*** Records for processing Section Begins ***

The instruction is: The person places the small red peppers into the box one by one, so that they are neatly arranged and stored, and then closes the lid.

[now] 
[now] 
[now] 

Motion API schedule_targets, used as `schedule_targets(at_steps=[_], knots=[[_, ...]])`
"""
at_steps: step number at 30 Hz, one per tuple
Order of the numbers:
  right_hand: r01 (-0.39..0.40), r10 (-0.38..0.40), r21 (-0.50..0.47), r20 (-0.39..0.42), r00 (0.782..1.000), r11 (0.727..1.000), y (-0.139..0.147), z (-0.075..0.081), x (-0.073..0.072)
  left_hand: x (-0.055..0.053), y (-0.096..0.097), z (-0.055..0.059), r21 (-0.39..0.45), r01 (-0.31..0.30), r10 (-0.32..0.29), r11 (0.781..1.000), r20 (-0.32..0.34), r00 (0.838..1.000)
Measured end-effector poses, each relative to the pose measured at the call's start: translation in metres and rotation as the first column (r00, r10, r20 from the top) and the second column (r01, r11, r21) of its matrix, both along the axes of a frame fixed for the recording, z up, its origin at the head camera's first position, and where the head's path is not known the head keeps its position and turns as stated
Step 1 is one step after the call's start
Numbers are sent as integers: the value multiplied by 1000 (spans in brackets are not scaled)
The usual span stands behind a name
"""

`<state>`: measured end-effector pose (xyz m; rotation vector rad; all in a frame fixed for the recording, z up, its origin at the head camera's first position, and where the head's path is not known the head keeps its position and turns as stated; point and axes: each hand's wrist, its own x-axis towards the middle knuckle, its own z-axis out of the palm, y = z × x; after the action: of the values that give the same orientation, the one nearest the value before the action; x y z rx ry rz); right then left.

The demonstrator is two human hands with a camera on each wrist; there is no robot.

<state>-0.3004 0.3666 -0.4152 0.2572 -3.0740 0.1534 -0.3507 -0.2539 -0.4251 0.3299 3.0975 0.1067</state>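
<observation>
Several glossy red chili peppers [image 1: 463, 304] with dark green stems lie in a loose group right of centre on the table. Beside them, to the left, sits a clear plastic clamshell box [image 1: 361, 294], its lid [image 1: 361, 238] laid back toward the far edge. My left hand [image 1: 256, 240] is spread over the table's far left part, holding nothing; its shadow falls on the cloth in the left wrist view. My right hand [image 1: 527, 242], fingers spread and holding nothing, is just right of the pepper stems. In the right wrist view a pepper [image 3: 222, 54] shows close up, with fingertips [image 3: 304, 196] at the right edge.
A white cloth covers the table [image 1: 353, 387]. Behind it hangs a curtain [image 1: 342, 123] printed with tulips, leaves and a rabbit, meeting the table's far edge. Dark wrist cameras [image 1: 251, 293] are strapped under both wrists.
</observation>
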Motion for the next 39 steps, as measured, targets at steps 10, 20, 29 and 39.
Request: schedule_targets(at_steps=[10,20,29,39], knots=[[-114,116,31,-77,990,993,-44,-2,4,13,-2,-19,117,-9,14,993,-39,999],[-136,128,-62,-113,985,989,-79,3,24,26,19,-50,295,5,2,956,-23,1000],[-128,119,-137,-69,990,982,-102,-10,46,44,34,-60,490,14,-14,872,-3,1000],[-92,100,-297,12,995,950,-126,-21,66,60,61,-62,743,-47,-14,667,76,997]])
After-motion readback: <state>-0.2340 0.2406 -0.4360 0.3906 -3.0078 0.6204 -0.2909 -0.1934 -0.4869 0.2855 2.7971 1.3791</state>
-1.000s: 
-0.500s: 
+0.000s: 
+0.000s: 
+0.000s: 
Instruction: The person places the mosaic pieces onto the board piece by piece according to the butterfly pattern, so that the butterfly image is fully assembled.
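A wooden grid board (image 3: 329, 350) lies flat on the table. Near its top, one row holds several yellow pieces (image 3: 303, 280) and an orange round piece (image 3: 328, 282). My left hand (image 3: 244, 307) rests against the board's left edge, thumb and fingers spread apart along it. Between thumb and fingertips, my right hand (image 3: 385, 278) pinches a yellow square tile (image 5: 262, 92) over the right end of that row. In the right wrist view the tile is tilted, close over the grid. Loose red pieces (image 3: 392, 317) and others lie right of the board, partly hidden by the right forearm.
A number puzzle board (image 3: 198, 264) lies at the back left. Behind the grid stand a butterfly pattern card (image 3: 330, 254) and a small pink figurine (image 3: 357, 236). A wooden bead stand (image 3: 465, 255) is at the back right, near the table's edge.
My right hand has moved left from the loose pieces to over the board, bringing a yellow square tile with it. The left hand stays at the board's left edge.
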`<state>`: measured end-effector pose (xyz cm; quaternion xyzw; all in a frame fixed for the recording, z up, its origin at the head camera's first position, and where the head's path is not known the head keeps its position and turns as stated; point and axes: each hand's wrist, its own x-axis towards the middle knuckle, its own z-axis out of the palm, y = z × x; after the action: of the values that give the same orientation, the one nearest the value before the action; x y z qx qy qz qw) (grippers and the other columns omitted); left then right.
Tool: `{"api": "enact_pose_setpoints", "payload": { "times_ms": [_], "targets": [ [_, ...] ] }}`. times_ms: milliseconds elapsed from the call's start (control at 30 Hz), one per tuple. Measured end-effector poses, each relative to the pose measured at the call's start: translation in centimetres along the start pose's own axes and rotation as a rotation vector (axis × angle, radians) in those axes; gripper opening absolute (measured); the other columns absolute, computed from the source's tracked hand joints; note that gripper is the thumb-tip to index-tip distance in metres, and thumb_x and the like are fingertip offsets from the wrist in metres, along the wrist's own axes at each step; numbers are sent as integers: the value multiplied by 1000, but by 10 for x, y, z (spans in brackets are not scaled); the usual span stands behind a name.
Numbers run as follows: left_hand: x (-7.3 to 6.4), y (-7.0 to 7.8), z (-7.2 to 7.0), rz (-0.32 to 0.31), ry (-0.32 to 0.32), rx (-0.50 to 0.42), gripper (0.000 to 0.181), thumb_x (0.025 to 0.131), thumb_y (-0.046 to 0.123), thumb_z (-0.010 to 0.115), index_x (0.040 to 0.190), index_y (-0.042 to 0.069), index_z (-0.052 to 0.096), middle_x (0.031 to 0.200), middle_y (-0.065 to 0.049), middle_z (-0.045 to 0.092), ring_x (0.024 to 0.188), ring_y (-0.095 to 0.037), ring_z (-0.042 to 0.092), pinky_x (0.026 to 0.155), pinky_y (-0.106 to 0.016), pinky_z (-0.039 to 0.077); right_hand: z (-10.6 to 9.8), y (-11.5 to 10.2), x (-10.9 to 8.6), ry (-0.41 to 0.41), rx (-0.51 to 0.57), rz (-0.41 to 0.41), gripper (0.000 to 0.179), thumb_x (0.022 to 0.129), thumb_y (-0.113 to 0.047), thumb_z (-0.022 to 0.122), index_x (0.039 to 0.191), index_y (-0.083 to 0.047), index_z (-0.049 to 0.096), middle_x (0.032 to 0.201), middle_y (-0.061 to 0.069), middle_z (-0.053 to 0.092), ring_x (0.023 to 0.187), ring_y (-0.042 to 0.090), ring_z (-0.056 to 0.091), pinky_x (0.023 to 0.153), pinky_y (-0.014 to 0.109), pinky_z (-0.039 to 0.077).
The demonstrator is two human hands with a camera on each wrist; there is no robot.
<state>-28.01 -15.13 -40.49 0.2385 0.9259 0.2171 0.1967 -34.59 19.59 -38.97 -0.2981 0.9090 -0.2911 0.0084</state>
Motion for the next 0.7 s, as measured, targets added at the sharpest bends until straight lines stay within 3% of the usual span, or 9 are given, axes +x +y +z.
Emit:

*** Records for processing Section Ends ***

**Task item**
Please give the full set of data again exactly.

**Result of the task**
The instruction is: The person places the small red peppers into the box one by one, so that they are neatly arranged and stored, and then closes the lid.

[now] 
[now] 
[now] 

Motion API schedule_targets, used as `schedule_targets(at_steps=[_], knots=[[_, ...]])`
"""
at_steps: step number at 30 Hz, one per tuple
Order of the numbers:
  right_hand: r01 (-0.39..0.40), r10 (-0.38..0.40), r21 (-0.50..0.47), r20 (-0.39..0.42), r00 (0.782..1.000), r11 (0.727..1.000), y (-0.139..0.147), z (-0.075..0.081), x (-0.073..0.072)
  left_hand: x (-0.055..0.053), y (-0.096..0.097), z (-0.055..0.059), r21 (-0.39..0.45), r01 (-0.31..0.30), r10 (-0.32..0.29), r11 (0.781..1.000), r20 (-0.32..0.34), r00 (0.838..1.000)
Measured end-effector poses, each relative to the pose measured at the call's start: translation in metres and rotation as the first column (r00, r10, r20 from the top) and the second column (r01, r11, r21) of its matrix, both along the axes of a frame fixed for the recording, z up, its origin at the head camera's first position, and where the head's path is not known the head keeps its position and turns as stated
Step 1 is one step after the call's start
Numbers are sent as integers: the value multiplied by 1000 (spans in brackets are not scaled)
The usual span stands behind a name
"""

`<state>`: measured end-effector pose (xyz m; rotation vector rad; all in a frame fixed for the recording, z up, its origin at the head camera's first position, and where the head's path is not known the head keeps its position and turns as stated; point and axes: each hand's wrist, its own x-axis towards the middle knuckle, its own z-axis out of the palm, y = z × x; after the action: of the values that give the same orientation, the one nearest the value before the action; x y z rx ry rz); right then left.

The demonstrator is two human hands with a camera on each wrist; there is no robot.

<state>-0.3004 0.3666 -0.4152 0.2572 -3.0740 0.1534 -0.3507 -0.2539 -0.4251 0.3299 3.0975 0.1067</state>
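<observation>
Several glossy red chili peppers [image 1: 463, 304] with dark green stems lie in a loose group right of centre on the table. Beside them, to the left, sits a clear plastic clamshell box [image 1: 361, 294], its lid [image 1: 361, 238] laid back toward the far edge. My left hand [image 1: 256, 240] is spread over the table's far left part, holding nothing; its shadow falls on the cloth in the left wrist view. My right hand [image 1: 527, 242], fingers spread and holding nothing, is just right of the pepper stems. In the right wrist view a pepper [image 3: 222, 54] shows close up, with fingertips [image 3: 304, 196] at the right edge.
A white cloth covers the table [image 1: 353, 387]. Behind it hangs a curtain [image 1: 342, 123] printed with tulips, leaves and a rabbit, meeting the table's far edge. Dark wrist cameras [image 1: 251, 293] are strapped under both wrists.
</observation>
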Motion for the next 39 steps, as measured, targets at steps 10, 20, 29 and 39.
Request: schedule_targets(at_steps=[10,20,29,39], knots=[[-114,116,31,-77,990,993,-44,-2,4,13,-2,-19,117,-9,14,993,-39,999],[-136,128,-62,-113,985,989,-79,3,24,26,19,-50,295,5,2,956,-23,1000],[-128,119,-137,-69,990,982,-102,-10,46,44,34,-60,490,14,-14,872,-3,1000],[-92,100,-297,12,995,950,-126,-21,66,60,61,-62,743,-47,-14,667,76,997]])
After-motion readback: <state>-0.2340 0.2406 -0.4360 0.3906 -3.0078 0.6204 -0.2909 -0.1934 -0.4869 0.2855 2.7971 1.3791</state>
-1.000s: 
-0.500s: 
+0.000s: 
+0.000s: 
+0.000s: 
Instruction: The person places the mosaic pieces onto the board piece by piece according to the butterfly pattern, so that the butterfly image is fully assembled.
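A wooden grid board (image 3: 329, 350) lies flat on the table. Near its top, one row holds several yellow pieces (image 3: 303, 280) and an orange round piece (image 3: 328, 282). My left hand (image 3: 244, 307) rests against the board's left edge, thumb and fingers spread apart along it. Between thumb and fingertips, my right hand (image 3: 385, 278) pinches a yellow square tile (image 5: 262, 92) over the right end of that row. In the right wrist view the tile is tilted, close over the grid. Loose red pieces (image 3: 392, 317) and others lie right of the board, partly hidden by the right forearm.
A number puzzle board (image 3: 198, 264) lies at the back left. Behind the grid stand a butterfly pattern card (image 3: 330, 254) and a small pink figurine (image 3: 357, 236). A wooden bead stand (image 3: 465, 255) is at the back right, near the table's edge.
My right hand has moved left from the loose pieces to over the board, bringing a yellow square tile with it. The left hand stays at the board's left edge.
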`<state>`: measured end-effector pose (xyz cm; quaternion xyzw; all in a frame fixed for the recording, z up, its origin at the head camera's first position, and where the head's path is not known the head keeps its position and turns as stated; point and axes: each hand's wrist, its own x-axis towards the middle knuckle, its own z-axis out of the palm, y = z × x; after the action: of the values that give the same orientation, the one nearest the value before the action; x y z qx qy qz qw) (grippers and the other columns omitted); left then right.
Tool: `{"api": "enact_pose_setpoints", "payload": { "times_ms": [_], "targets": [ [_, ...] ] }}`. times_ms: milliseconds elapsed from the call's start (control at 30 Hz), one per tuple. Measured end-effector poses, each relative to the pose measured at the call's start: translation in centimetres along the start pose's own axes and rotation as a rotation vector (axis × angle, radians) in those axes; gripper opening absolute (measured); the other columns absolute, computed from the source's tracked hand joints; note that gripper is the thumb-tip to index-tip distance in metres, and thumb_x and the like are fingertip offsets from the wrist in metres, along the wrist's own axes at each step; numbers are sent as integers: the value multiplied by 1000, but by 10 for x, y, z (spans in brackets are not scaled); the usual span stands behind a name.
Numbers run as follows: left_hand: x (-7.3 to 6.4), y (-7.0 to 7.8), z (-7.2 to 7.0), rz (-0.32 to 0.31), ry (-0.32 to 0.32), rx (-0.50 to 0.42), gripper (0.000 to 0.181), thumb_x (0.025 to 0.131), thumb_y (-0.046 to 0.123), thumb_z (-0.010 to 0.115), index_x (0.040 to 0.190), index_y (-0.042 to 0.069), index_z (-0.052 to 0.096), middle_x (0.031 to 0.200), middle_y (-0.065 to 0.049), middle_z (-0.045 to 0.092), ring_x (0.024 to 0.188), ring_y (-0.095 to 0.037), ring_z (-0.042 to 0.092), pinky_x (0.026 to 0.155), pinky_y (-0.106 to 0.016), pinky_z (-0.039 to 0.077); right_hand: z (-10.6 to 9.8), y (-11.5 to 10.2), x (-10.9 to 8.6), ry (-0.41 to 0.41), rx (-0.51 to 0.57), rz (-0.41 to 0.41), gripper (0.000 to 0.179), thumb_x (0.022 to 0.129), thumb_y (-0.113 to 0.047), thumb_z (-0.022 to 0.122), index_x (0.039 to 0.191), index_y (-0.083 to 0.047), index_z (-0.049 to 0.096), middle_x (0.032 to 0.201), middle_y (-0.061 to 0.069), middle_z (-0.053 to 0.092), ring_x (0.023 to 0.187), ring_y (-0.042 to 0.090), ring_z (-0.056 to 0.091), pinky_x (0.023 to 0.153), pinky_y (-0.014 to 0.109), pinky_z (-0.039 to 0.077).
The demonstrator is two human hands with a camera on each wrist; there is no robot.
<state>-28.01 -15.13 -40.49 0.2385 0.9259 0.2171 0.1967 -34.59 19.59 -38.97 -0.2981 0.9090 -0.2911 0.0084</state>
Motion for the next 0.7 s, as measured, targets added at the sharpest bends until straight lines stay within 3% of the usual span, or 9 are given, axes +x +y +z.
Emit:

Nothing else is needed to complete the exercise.